**Provided data**.
===

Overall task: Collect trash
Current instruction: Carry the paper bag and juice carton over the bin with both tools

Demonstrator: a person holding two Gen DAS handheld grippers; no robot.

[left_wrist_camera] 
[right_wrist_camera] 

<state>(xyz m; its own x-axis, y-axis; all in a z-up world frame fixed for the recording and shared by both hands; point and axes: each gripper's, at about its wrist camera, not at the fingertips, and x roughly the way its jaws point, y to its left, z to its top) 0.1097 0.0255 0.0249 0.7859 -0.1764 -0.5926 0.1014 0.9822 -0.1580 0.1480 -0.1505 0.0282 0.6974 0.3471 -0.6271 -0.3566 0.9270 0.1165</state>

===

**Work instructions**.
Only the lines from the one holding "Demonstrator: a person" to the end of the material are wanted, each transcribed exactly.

**Answer area**.
Demonstrator: a person holding two Gen DAS handheld grippers; no robot.

[left_wrist_camera] 
[right_wrist_camera] 

<state>(xyz m; its own x-axis, y-axis; all in a z-up world frame fixed for the recording and shared by both hands; point and axes: each gripper's, at about its wrist camera, not at the fingertips, and x roughly the way its jaws point, y to its left, z to its top) 0.1097 0.0255 0.0249 0.7859 -0.1764 -0.5926 0.1014 0.9822 -0.1580 0.1480 -0.1505 0.0282 0.6974 0.3471 -0.6271 -0.3566 0.9270 0.1165</state>

No further work remains in this exercise.